Throne of the Crescent Moon by Saladin Ahmed
The Crescent Moon Kingdoms, land of djenn and ghuls, holy warriors and heretics, Khalifs and killers, is at the boiling point of a power struggle between the iron-fisted Khalif and the mysterious master thief known as the Falcon Prince. In the midst of this brewing rebellion a series of brutal supernatural murders strikes at the heart of the Kingdoms. It is up to a handful of heroes to learn the truth behind these killings:
Doctor Adoulla Makhslood, “The last real ghul hunter in the great city of Dhamsawaat,” just wants a quiet cup of tea. Three score and more years old, he has grown weary of hunting monsters and saving lives, and is more than ready to retire from his dangerous and demanding vocation. But when an old flame’s family is murdered, Adoulla is drawn back to the hunter’s path.
Sea Hearts (aka The Brides of Rollrock Island) by Margo Lanagan
Rollrock island is a lonely rock of gulls and waves, blunt fishermen and their homely wives. Life is hard for the families who must wring a poor living from the stormy seas. But Rollrock is also a place of magic – the scary, salty-real sort of magic that changes lives forever. Down on the windswept beach, where the seals lie in herds, the outcast sea witch Misskaella casts her spells – and brings forth girls from the sea – girls with long, pale limbs and faces of haunting innocence and loveliness – the most enchantingly lovely girls the fishermen of Rollrock have ever seen.
After the Apocalypse by Maureen McHugh
The apocalypse was yesterday. These stories are today.
Following up on her first collection, Story Prize finalist Maureen F. McHugh explores the catastrophes, small and large, of twenty-first century life—and what follows after. What happens after the bird flu pandemic? Are our computers smarter than we are? What does the global economy mean for two young girls in China? Are we really who we say we are? And how will we survive the coming zombie apocalypse?
Available Dark by Elizabeth Hand
In this brilliant sequel to Hand’s acclaimed literary thriller Generation Loss (2007), Cassandra Neary, “a burned out, aging punk with a dead gaze,” who subsists largely on alcohol and speed, confronts darkness nearly beyond her comprehension. Wanted by police for questioning about a death in Maine, she welcomes the opportunity to leave the states to evaluate some photos in Helsinki for a collector. A cult figure for her earlier photography book Dead Girls, Cass is stunned by five photos of fresh corpses, posed to represent Finnish folktale figures, taken by a renowned former fashion photographer known for the flashes of light in his work.

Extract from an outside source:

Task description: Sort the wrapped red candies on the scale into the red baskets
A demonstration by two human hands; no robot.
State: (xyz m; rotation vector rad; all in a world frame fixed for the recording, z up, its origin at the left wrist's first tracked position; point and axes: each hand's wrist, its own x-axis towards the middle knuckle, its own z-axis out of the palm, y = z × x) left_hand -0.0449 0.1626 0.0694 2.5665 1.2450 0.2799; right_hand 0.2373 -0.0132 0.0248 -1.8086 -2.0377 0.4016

But when she goes on to Iceland, on the track of the lover of her teens, Quinn O’Boyle, death seems to follow her, as she learns of the murders of those she associated with in Finland. Cass, like this book’s readers, sinks deeper and deeper into the darkness of the unforgiving Nordic winter and the surrounding events, with their throbbing undercurrent of metal music and encroaching atmosphere of old Norse religions. A flash of incandescence counters final threats of death, and the all encompassing darkness is leavened by a glimmer of hope. Stunning.
Oh there are just too many! I’ll leave it at that for now, and no doubt I’ll splurge on another imaginary shopping trip sometime soon… (The imaginary versions of these books were all excellent, btw. So just think how great the real ones will be!)